Human endometrium is a dynamic tissue that responds to the circulating ovarian steroid hormones estradiol (E2) and progesterone (P4), and regenerates in the absence of pregnancy on a cyclic basis [1]. The regenerative capacity of the endometrium is remarkable, and this process occurs nearly 400 times during a women's reproductive lifetime. It has been proposed that endometrial stem cells (SC)/progenitor cells mediate endometrial regeneration. Recently, a clonogenic stem cell-like population co-expressing CD146 and platelet-derived growth factor-receptor ß (PDGF-Rß) has been found in the endometrium [2, 3, 4, 5]. It has been proposed that abnormal functioning of this endometrial stem cell-like population is involved in the initiation and progression of disorders associated with abnormal endometrial proliferation [6]. The concept that a stem cell-like population is responsible for disease progression has been previously postulated in the cancer stem cell model [7]. This model states that tumors contain a subset of cells that both self-renew and give rise to differentiated progeny and are responsible for the tumor's growth [7].

There are several disorders of the endometrium whose etiologies are not well understood and that may have their origins in the endometrial stem/progenitor population, including endometrial hyperplasias, endometrial cancers and endometriosis. Endometriosis is a chronic benign gynecological disorder characterized by the presence of endometrial glands and stroma outside the uterine cavity [8]. It has been established that the eutopic endometrium of women with endometriosis does not appropriately respond to progesterone (P4) [8, 9]. We hypothesize that, gynecological disorders such as endometriosis may be driven by a subset of cells, namely SC, that have some unique characteristics that distinguish them from those of SC in normal endometrium, and while not predisposing to uncontrolled growth as in cancers, do predispose to the persistent proliferative phenotype seen in endometriosis.

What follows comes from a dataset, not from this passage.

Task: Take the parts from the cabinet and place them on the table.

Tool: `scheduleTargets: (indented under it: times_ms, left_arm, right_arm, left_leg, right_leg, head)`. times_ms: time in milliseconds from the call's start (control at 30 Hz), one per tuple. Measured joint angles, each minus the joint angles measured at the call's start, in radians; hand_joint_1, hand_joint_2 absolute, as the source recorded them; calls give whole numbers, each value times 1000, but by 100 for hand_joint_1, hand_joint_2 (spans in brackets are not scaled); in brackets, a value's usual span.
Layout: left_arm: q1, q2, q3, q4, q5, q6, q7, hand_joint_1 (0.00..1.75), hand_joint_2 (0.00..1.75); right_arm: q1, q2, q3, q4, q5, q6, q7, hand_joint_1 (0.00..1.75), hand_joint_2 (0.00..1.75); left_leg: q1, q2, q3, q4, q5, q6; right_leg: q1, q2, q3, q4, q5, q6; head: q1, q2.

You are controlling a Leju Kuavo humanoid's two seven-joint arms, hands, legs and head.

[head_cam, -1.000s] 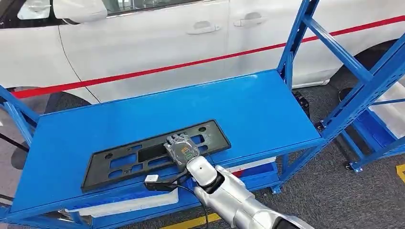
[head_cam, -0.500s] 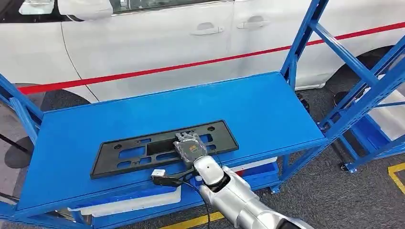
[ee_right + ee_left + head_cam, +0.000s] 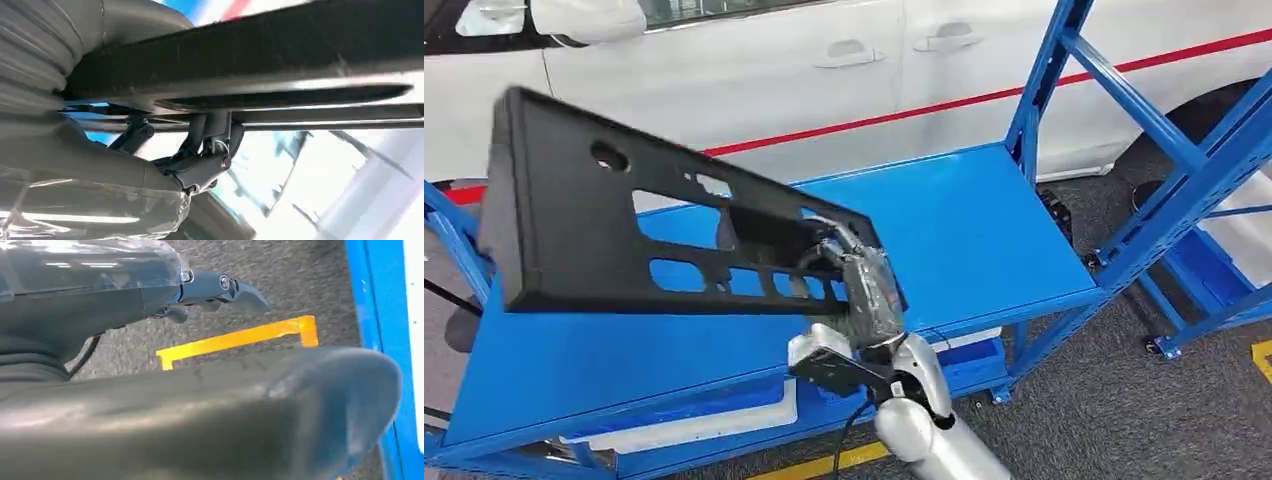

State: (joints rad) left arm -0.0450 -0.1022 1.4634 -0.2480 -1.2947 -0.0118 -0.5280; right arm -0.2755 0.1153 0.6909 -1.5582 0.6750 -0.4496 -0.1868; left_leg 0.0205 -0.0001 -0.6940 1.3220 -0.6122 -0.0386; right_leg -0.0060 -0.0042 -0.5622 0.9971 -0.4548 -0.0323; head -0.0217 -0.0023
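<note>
My right hand (image 3: 869,285) grips the long flat black plastic frame with holes (image 3: 654,225) near one end, up in the air over the blue metal shelf (image 3: 984,230). The far end sticks out, so I think it could tip, slip, or bump the blue post (image 3: 1049,75)

One black plate holder (image 3: 654,230), one blue rack (image 3: 984,230), one white car (image 3: 824,70).
</note>
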Motion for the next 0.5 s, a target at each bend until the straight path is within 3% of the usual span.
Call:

Herein, we propose experiments to 1) characterize the SC populations in eutopic endometrium from women with versus without endometriosis, both molecularly and functionally to help elucidate the role of these cells in the development and maintenance of normal endometrium and endometriosis, and 2) to determine whether the aberrant response to P4 in endometriosis can be observed in the SC precursor/progenitor cells.